━━━━━ Source data

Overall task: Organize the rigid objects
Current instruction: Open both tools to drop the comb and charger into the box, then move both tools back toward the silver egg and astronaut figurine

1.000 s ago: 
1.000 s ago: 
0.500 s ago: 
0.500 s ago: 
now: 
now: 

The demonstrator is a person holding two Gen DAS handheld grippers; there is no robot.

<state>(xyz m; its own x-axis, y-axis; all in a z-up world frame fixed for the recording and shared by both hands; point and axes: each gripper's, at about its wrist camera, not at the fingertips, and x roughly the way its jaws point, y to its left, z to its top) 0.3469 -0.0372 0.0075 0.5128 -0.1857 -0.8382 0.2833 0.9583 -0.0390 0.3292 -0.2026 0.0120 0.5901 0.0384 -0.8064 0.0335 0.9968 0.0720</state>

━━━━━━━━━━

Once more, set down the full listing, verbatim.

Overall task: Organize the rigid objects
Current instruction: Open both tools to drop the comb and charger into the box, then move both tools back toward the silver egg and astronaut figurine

1.000 s ago: 
1.000 s ago: 
0.500 s ago: 
0.500 s ago: 
now: 
now: 

The demonstrator is a person holding two Gen DAS handheld grippers; there is no robot.

<state>(xyz m; its own x-axis, y-axis; all in a z-up world frame fixed for the recording and shared by both hands; point and axes: each gripper's, at about its wrist camera, not at the fingertips, and x roughly the way its jaws point, y to its left, z to its top) 0.3469 -0.0372 0.0075 0.5128 -0.1857 -0.8382 0.2833 0.9583 -0.0390 0.3292 -0.2026 0.0120 0.5901 0.0384 -0.8064 0.0335 0.9968 0.0720</state>

The output is now finished.